--- Record extracts Enclosed Below ---
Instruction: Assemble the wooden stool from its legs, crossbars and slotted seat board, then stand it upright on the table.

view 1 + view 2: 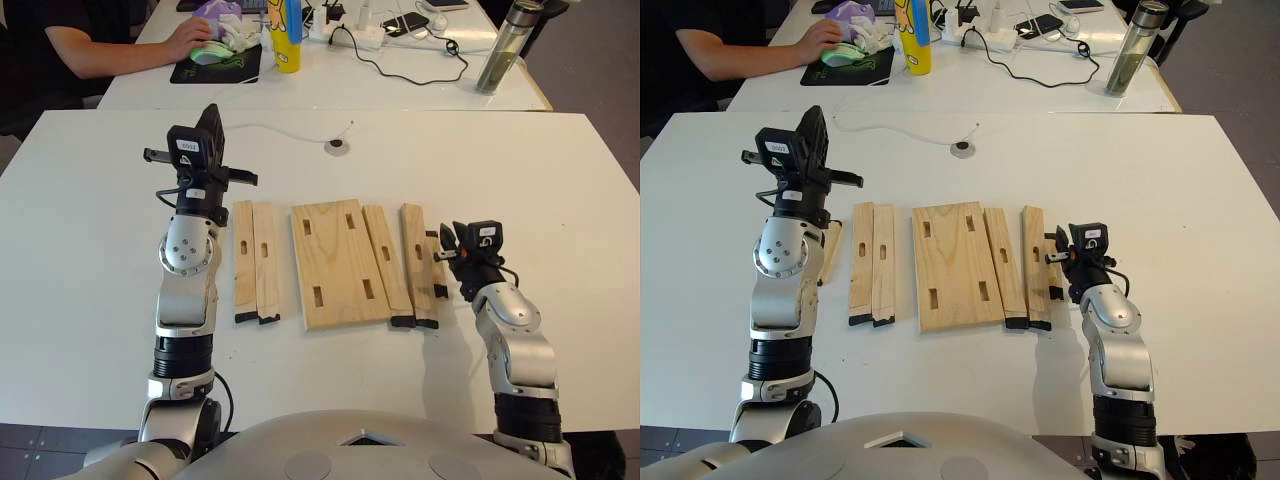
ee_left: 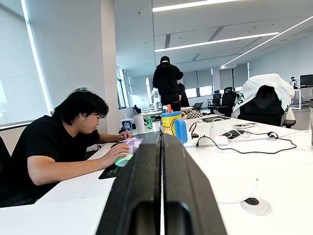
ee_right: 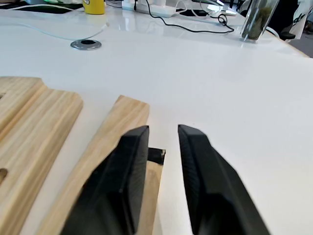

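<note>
The slotted seat board [image 1: 335, 265] lies flat mid-table. Two wooden legs [image 1: 254, 262] lie side by side to its left, and two more [image 1: 385, 262] [image 1: 417, 262] lie to its right. A shorter dark-tipped piece [image 1: 438, 272] lies against the rightmost leg, and another piece [image 1: 832, 250] lies partly under my left arm. My right gripper [image 3: 163, 142] is low over the table at that shorter piece's end, open with a narrow gap, and one finger [image 3: 128, 161] overlaps the wood. My left gripper [image 1: 212, 115] is raised high above the table's left side, shut, holding nothing.
A round cable grommet [image 1: 338, 147] and a thin white cable sit behind the parts. The table behind holds a yellow bottle [image 1: 287, 35], a power strip with cords and a water bottle [image 1: 500, 48]. Bare tabletop lies to the right and front.
</note>
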### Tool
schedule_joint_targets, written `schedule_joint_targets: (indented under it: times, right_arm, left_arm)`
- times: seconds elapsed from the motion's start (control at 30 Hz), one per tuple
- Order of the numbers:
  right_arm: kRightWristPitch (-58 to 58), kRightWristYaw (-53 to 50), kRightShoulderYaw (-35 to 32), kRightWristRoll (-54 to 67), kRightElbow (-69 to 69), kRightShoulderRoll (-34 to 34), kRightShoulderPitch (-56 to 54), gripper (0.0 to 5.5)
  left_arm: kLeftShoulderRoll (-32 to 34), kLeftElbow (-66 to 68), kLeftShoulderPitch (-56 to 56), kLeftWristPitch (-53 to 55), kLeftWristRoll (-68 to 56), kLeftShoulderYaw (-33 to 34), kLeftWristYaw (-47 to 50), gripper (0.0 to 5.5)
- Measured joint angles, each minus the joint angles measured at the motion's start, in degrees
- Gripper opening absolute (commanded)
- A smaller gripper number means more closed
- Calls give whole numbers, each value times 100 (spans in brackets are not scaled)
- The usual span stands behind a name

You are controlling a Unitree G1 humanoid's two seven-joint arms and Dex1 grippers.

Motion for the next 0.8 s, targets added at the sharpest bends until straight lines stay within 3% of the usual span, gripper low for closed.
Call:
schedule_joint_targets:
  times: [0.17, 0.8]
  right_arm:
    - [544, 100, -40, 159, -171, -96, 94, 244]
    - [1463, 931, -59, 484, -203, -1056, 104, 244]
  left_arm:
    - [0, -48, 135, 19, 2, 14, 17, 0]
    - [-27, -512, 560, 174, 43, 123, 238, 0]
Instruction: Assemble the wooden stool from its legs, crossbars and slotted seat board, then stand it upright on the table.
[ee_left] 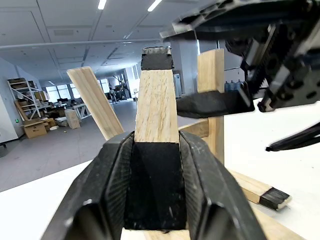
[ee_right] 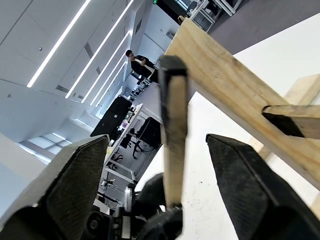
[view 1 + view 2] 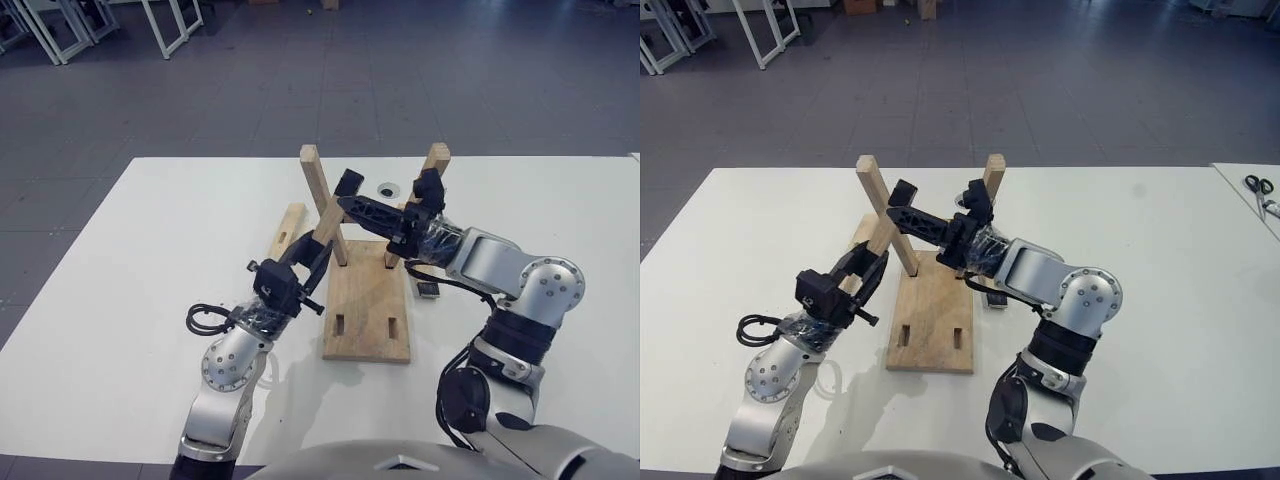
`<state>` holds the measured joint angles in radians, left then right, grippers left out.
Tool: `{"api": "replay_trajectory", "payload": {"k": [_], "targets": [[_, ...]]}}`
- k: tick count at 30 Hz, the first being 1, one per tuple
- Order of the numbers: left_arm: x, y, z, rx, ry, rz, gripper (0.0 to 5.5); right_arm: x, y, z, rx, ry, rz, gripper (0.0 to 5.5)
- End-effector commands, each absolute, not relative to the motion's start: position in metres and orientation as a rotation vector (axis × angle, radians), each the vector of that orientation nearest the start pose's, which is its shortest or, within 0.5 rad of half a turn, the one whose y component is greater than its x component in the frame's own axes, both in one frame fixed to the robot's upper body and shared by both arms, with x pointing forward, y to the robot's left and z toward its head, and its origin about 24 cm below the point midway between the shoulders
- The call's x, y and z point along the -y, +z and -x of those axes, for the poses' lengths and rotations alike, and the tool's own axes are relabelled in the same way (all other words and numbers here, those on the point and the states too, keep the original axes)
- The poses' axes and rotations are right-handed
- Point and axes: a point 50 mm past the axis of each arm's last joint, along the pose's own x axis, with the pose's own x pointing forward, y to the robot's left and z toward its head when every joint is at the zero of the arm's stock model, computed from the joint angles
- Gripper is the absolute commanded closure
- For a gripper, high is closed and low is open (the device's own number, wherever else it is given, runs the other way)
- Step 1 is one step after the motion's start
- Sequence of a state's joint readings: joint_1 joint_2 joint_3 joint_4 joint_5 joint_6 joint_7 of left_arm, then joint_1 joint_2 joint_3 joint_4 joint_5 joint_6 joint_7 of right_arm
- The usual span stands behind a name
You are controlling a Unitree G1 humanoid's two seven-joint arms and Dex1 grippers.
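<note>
While the seat board is laid flat on the desk w/ two legs stood at its far end, a crossbar is held clamped in the left end effector and aimed toward the leaning leg; the right end effector is spread wide, the bar's tip seen between its fingers, untouched. Risk: if the bar is pushed off-line, the leaning leg, prob. loose in its slot, may be levered out or toppled, & the other leg w/ it. No legible writing or brand is seen.
</note>
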<state>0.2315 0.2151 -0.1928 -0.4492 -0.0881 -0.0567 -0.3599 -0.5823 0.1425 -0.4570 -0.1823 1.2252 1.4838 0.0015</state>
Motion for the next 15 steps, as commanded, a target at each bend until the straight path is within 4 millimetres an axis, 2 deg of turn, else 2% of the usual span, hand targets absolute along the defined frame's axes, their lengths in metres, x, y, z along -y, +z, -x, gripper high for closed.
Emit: {"api": "replay_trajectory", "payload": {"k": [1,2,10,15], "targets": [[-0.1154,0.0895,-0.1948,0.21,-0.614,-0.095,4.2,0.0439,0.1985,-0.2709,-0.4,1.222,-0.919,1.93],[-0.1151,0.0886,-0.1946,0.206,-0.618,-0.094,4.2,0.0441,0.1986,-0.2724,-0.399,1.218,-0.926,1.93],[-0.1171,0.0868,-0.1941,0.196,-0.609,-0.086,4.2,0.0459,0.1982,-0.2758,-0.385,1.205,-0.963,3.34],[-0.1168,0.0873,-0.1941,0.195,-0.605,-0.079,4.2,0.0472,0.1976,-0.2775,-0.364,1.189,-0.98,3.99]]}}
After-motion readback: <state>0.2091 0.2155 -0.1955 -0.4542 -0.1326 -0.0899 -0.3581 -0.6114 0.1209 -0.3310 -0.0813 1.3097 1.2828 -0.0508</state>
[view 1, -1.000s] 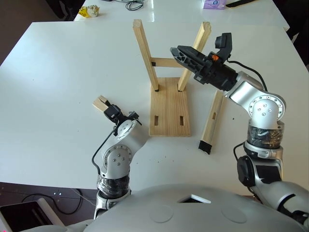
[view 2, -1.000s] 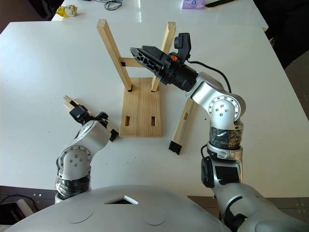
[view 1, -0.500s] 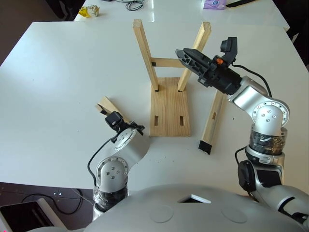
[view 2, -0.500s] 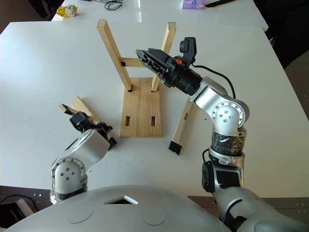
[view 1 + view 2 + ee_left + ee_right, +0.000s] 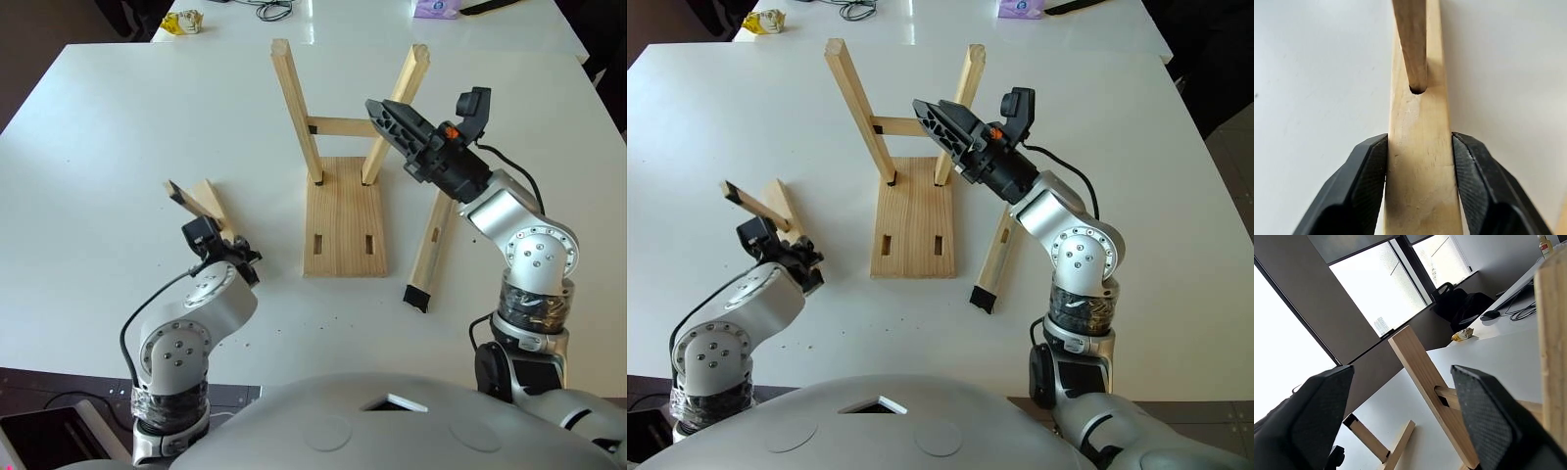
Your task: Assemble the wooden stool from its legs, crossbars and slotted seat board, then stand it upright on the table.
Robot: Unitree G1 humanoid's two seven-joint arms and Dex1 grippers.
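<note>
1. Near left, the left gripper (image 5: 1419, 161) has its fingers clamped on a leg (image 5: 1418, 122) with a crossbar (image 5: 1410, 44) plugged in.
2. At centre, the slotted seat board (image 5: 343, 230) lies flat on the desk (image 5: 118, 127). The standing legs (image 5: 297, 113) fill its far slots, so the near slots likely come next.
3. On the right, the right gripper (image 5: 380, 116) has its fingers apart beside those legs. A loose leg (image 5: 431, 245) lies right of the board.
4. No readable writing.

Two legs (image 5: 296, 113) are standing at the seat board (image 5: 343, 223)'s far end, a crossbar (image 5: 341, 126) sitting between them; a loose leg (image 5: 434, 235) is lying just right of the board. Another leg piece (image 5: 209, 199) is sitting to its left, in the left gripper (image 5: 1419, 147).
</note>
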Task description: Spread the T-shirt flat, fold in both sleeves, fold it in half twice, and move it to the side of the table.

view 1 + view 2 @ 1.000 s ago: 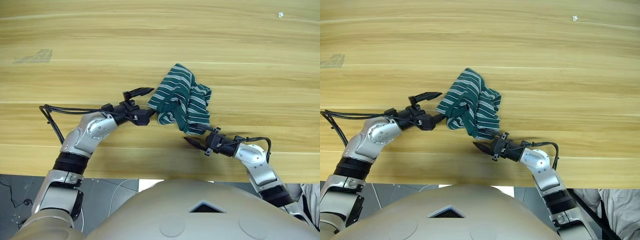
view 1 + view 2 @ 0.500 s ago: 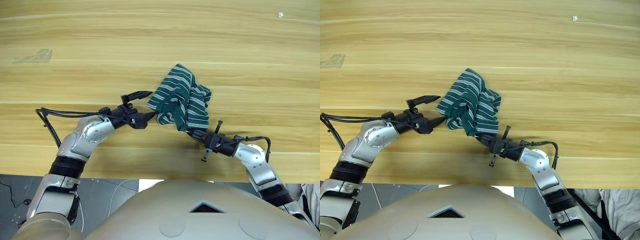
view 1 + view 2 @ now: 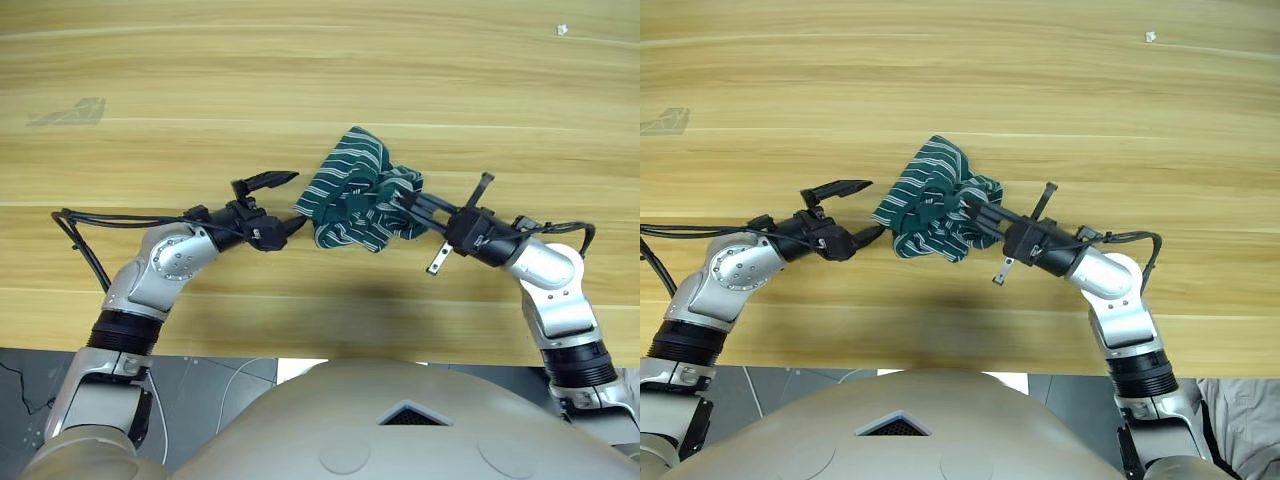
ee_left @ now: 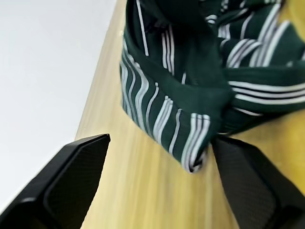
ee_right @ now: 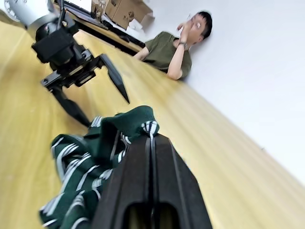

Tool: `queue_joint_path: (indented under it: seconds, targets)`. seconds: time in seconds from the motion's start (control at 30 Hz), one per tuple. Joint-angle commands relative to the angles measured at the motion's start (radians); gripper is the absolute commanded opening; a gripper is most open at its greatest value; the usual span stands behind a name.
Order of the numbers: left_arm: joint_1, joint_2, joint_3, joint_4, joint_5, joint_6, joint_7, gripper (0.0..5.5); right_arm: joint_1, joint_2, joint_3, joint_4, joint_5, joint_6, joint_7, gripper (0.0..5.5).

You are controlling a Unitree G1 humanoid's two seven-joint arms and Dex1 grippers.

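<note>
Shows a dark green T-shirt (image 3: 355,195) with white stripes bunched in a loose heap on the pale wooden table (image 3: 300,70), about midway across and toward the near edge, nowhere spread flat. Finds the left gripper (image 3: 299,199) hard against the heap's left side, with its two black fingers (image 4: 71,183) splayed wide and holding nothing. Puts one fingertip just clear of the cloth and the other against a striped corner of the hem, touching or all but touching; cannot say which from the wrist view. Catches the right gripper (image 3: 398,203) on the heap's right side, with its fingers (image 5: 152,186) pressed flat together and a fold of striped cloth pinched at their tips. Shows that pinched fold standing a little proud of the heap, with the remainder resting on the wood. Sets the two grippers facing each other across the shirt, near but apart, with the bundle between them. Leaves a small white scrap (image 3: 562,30) lying far off toward the table's far right and a faint grey mark (image 3: 68,112) well out to the left.
</note>
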Motion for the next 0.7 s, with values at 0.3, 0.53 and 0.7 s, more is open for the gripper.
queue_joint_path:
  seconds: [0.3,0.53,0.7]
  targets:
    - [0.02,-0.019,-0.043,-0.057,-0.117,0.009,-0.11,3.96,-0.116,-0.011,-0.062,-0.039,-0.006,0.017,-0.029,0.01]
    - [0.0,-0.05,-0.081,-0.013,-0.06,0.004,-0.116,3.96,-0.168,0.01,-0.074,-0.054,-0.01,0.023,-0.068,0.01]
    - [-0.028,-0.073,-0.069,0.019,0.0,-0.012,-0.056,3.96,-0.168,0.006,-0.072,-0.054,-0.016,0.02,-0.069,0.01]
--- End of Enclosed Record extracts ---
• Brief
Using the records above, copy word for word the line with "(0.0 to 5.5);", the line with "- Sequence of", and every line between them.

• Task answer
- Order of the numbers: left_arm: x, y, z, rx, ry, rz, gripper (0.0 to 5.5); right_arm: x, y, z, rx, ry, rz, gripper (0.0 to 5.5)
- End-effector commands, each absolute, not relative to the motion's start: position in metres and orientation as a rotation vector (axis × angle, radians), each the vector of that orientation nearest the start pose's, which is its shortest or, within 0.5 rad of half a turn, the one whose y component is greater than its x component in the frame's own axes, both in one frame fixed to the robot's upper body and shared by both arms, with x pointing forward, y to the robot's left and z toward its head, and its origin about 24 cm below the point midway between the shoulders
- The call's x, y and z point along the -y, +z and -x of those axes, for the poses' lengths and rotations alike, and the tool's own axes are relabelled in the same way (all other words and numbers here, those on the point and the states too, keep the original axes)
- The poses' axes and rotations are right-handed
- Point and axes: a point 50 mm past the axis of each arm's last joint, along the pose's own x axis, with the pose's own x pointing forward, y to the robot's left and z toward its head when every joint is at the zero of the arm's stock model, computed from the joint angles
- Gripper is the absolute commanded closure
- For a gripper, high is closed and low is open (the device's own number, wherever else it is given, runs the other way)
- Step 1 is one step after the motion's start
- Sequence of a state's joint readings: joint_1 joint_2 joint_3 joint_4 joint_5 joint_6 joint_7 of left_arm, then joint_1 joint_2 joint_3 joint_4 joint_5 joint_6 joint_7 of right_arm

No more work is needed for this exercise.